Iniciativa de Combate ao Crime Organizado
O combate à cultura do crime organizado em Belo Horizonte ganhou um novo reforço com a aprovação do Projeto de Lei 261/2025, que ocorreu no Plenário nesta quinta-feira (12/3). Este projeto, assinado pelo vereador Irlan Melo (Republicanos), tem como objetivo principal a remoção de símbolos associados a facções criminosas em espaços públicos. Além disso, a proposta também inclui a capacitação de servidores e ações educativas nas escolas. O projeto foi aprovado com um expressivo apoio, obtendo 35 votos a favor, enquanto apenas 2 vereadores se opuseram e 3 se abstiveram. Agora, a iniciativa aguarda a sanção ou veto do Executivo. No mesmo dia, o PL 480/2025, de autoria da vereadora Luiza Dulci (PT), foi analisado em 1º turno, propondo a Política Municipal de Manejo Integrado do Fogo e recebeu 39 votos favoráveis, seguindo para apreciação de emendas antes de uma votação final.
“Cidade da lei e da ordem”, essa é a definição que Irlan Melo traz para a capital mineira ao afirmar que mais de um terço do território brasileiro está sob influência de facções criminosas, que utilizam símbolos para marcar seu domínio em determinados locais. Para impedir que essa prática se espalhe por Belo Horizonte, o vereador propõe que o poder público remova quaisquer sinais de organizações criminosas grafados em áreas como parques, escolas e cemitérios. Além disso, o projeto prevê a criação de um canal de denúncias que permitirá à população relatar a presença desses símbolos, reforçando a participação comunitária.
A capacitação de servidores municipais, incluindo guardas civis, também é uma parte essencial da proposta, que visa assegurar que esses profissionais possam identificar referências a facções criminosas. Paralelamente, serão realizadas ações nas escolas com o intuito de promover o debate sobre legalidade, cidadania, direitos humanos e as graves consequências do envolvimento com o crime organizado. Irlan Melo enfatizou a importância de transformar Belo Horizonte em um exemplo de “cidade da lei” e “da ordem”, afirmando que o espaço público não deve ser usado para a promoção de mensagens contrárias à ordem e à segurança.
Manejo Integrado do Fogo em Debate
Outro projeto importante discutido na mesma sessão foi o PL 480/2025, que estabelece diretrizes para o manejo integrado do fogo. Essa prática utiliza queimadas controladas como estratégia de preservação ambiental e prevenção de incêndios. A vereadora Luiza Dulci ressaltou que o texto foi desenvolvido com base nos estudos de um grupo de iniciação científica da Faculdade Dom Helder Câmara e que tem sido amplamente debatido com vários órgãos, incluindo a Prefeitura de Belo Horizonte, Defesa Civil, Corpo de Bombeiros e brigadas de incêndio.

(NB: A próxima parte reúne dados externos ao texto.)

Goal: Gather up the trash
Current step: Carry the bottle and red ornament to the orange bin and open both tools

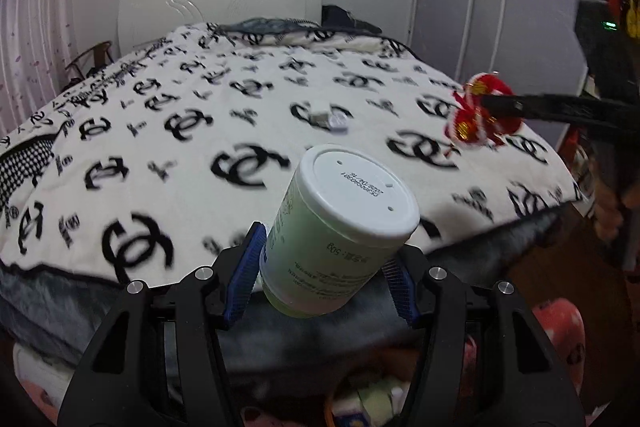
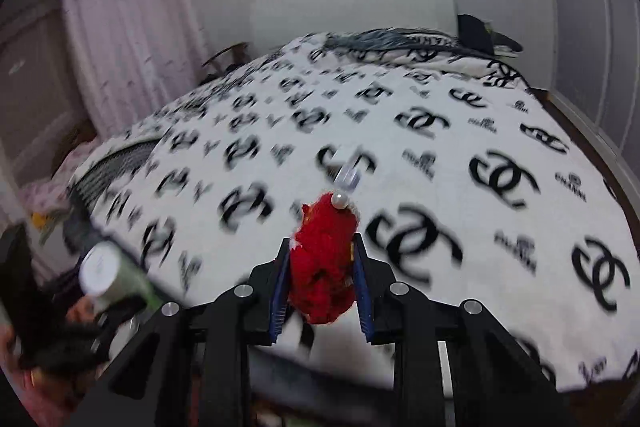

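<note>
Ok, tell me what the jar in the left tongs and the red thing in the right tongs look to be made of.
Jar: likely plastic, with an opaque white matte lid carrying printed date code, and a pale green semi-gloss body or label with printed text. Red ornament: apparently plush or yarn fabric, going by its fuzzy, fibrous surface, with a glossy pearl-like bead on top, probably plastic. Both are clamped in their tongs.

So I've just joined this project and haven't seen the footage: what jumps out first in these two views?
The white-lidded pale green jar clamped in the left gripper, above the bed's near edge. Then the fuzzy red ornament pinched in the right gripper, bright against the white blanket with black logos. A small wrapper-like scrap lies mid-blanket.
</note>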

Os dados fornecidos pelo Corpo de Bombeiros de Minas Gerais indicam que, entre 2020 e 2024, foram registrados mais de 1,8 mil atendimentos a casos de incêndios em vegetação somente no município de Belo Horizonte. “Estamos muito preocupados com essa realidade e por isso propomos este projeto, que se integra à política de proteção das áreas verdes da nossa cidade”, afirmou Luiza Dulci. A vereadora compartilhou um caso alarmante, onde o Hospital da Baleia teve que transferir cerca de 100 pacientes e interromper 45 sessões de quimioterapia devido a um incêndio que durou três dias nas proximidades. “Se o projeto já estivesse em vigor, talvez tivéssemos condições de evitar que o fogo se alastrasse”, completou.
O PL 480/2025 recebeu duas emendas que agora seguem para análise nas comissões em 2º turno. Para que seja aprovado em definitivo e encaminhado ao Executivo para sanção ou veto, o projeto necessita do apoio da maioria dos vereadores, ou seja, pelo menos 21 votos na Casa.